[Task description]
Retype, word for word, the lines from the first line of the entries through the line that holds "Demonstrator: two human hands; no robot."; leave out the pictures.

(Data excerpts)
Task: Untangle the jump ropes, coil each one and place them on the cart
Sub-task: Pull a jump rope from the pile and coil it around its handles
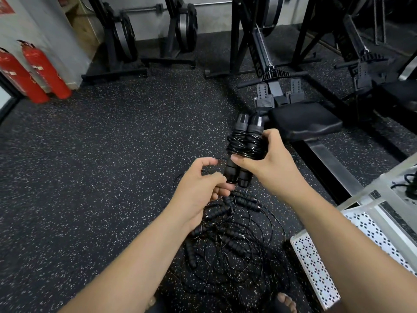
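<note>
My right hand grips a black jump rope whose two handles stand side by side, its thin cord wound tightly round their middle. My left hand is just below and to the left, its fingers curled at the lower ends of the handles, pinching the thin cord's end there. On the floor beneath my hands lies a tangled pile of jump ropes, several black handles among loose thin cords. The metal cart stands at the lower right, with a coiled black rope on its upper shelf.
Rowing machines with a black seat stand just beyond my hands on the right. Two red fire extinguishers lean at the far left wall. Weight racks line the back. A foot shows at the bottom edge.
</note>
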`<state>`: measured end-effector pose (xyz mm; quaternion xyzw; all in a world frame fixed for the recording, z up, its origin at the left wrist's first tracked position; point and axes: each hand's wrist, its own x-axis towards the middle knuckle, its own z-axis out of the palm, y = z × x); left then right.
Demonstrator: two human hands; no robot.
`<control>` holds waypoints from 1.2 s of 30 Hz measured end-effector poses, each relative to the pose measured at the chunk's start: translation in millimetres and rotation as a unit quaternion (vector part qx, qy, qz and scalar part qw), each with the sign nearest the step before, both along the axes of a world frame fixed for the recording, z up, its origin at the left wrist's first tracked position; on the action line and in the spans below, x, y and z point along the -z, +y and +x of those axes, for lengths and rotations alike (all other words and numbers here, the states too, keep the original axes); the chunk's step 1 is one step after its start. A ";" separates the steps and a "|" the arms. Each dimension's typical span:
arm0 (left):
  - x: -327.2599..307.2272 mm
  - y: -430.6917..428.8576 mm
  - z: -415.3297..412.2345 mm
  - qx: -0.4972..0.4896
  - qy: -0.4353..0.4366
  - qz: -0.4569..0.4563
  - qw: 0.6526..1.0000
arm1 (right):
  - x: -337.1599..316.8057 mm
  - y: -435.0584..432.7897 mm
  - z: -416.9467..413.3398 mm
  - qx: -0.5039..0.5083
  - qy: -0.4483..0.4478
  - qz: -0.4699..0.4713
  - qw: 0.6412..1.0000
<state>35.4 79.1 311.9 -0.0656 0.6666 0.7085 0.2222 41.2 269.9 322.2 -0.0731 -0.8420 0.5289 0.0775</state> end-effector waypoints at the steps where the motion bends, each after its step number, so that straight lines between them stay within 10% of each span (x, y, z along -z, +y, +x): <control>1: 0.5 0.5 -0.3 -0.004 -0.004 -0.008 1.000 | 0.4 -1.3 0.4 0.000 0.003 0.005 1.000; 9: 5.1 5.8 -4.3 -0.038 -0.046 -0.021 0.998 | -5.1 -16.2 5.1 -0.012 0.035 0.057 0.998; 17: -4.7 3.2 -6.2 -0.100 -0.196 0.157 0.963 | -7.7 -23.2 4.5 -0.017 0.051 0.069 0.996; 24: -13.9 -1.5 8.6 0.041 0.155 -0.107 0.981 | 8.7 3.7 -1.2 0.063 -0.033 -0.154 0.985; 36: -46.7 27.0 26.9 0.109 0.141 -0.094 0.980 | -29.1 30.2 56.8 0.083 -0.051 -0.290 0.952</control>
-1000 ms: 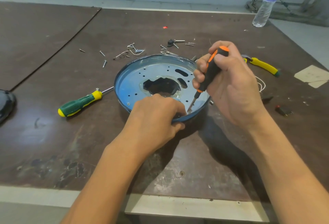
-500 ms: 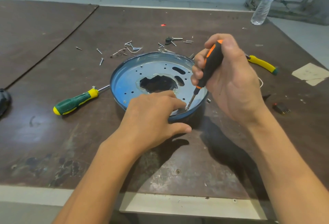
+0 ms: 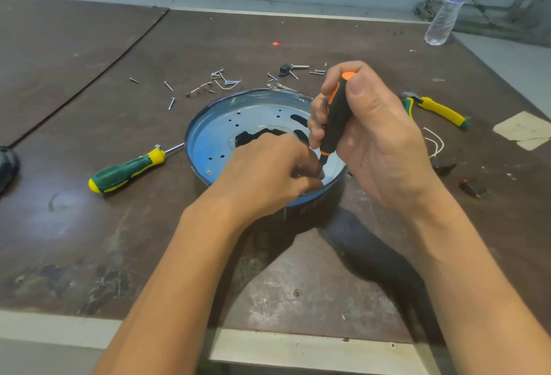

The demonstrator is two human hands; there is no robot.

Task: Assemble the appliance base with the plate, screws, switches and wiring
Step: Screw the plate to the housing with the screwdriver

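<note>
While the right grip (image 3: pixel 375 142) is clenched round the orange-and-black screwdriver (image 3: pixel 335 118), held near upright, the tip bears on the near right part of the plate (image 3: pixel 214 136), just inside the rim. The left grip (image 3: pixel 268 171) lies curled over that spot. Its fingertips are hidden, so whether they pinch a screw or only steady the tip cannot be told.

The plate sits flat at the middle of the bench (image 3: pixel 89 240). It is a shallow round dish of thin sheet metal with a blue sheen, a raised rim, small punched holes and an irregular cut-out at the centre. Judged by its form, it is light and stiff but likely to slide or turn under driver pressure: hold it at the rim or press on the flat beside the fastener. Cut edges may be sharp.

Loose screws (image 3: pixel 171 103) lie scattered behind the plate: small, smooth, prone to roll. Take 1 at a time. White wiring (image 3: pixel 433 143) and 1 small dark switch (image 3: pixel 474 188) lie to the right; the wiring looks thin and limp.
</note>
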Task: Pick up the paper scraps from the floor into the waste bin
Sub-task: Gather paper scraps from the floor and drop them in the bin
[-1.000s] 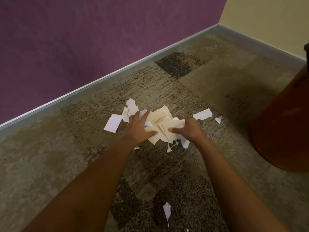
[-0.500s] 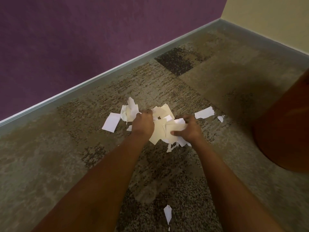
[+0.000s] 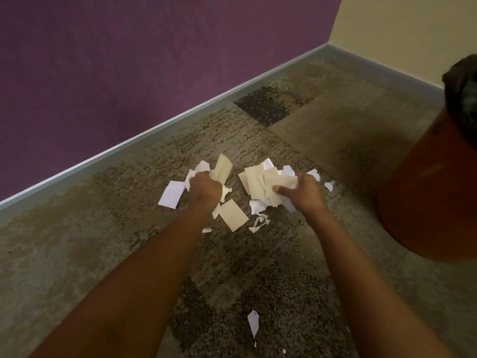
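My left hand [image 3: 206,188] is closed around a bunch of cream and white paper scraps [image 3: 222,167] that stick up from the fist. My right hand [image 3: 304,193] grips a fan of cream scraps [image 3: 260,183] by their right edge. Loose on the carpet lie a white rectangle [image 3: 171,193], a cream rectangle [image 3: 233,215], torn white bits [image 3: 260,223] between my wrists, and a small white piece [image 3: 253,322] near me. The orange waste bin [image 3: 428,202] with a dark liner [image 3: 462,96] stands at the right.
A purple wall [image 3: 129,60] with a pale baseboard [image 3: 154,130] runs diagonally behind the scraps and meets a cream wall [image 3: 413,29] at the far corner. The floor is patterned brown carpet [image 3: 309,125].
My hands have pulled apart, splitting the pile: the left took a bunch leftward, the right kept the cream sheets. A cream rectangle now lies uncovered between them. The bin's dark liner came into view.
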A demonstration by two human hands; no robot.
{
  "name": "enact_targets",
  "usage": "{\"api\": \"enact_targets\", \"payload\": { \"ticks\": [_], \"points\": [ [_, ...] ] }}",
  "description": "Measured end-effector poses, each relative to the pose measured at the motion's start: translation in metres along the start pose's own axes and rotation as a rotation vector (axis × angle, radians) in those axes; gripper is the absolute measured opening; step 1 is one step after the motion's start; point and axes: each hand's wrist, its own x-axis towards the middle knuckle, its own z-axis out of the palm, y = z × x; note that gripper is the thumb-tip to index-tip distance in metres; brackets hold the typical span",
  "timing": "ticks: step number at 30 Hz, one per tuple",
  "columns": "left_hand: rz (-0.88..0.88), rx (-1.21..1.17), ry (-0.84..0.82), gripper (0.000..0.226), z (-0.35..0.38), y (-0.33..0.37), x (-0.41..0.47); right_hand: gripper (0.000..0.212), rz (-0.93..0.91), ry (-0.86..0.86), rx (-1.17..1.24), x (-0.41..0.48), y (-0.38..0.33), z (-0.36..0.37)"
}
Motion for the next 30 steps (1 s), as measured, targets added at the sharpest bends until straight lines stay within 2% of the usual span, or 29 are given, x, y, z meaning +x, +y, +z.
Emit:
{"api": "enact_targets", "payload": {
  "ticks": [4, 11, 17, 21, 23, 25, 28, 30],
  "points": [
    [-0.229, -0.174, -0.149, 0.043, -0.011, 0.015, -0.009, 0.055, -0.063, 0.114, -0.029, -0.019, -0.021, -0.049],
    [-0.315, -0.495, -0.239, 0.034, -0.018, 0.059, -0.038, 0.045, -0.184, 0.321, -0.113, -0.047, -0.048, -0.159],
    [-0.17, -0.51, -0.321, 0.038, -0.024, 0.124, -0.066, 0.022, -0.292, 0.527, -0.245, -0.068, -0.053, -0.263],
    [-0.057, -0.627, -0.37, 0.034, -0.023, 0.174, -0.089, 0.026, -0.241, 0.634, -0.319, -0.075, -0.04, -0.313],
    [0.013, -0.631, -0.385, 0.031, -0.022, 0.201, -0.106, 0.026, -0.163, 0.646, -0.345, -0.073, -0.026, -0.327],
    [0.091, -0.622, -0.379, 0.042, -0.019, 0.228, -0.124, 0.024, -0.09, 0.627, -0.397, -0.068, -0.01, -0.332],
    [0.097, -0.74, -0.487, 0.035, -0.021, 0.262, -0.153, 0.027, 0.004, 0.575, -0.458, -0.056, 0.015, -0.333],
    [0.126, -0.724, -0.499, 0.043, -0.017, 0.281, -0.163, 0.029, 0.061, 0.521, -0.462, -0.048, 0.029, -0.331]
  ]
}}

[Solution to the problem]
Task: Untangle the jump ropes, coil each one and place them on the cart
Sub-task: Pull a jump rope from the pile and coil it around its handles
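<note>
My right hand grips a black jump rope whose two handles stand side by side, its thin cord wound tightly round their middle. My left hand is just below and to the left, its fingers curled at the lower ends of the handles, pinching the thin cord's end there. On the floor beneath my hands lies a tangled pile of jump ropes, several black handles among loose thin cords. The metal cart stands at the lower right, with a coiled black rope on its upper shelf.
Rowing machines with a black seat stand just beyond my hands on the right. Two red fire extinguishers lean at the far left wall. Weight racks line the back. A foot shows at the bottom edge.
</note>
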`<state>`: measured end-effector pose (xyz mm; quaternion xyzw; all in a world frame fixed for the recording, z up, its origin at the left wrist's first tracked position; point and axes: each hand's wrist, its own x-axis towards the middle knuckle, its own z-axis out of the palm, y = z × x); left then right.
Demonstrator: two human hands; no robot.

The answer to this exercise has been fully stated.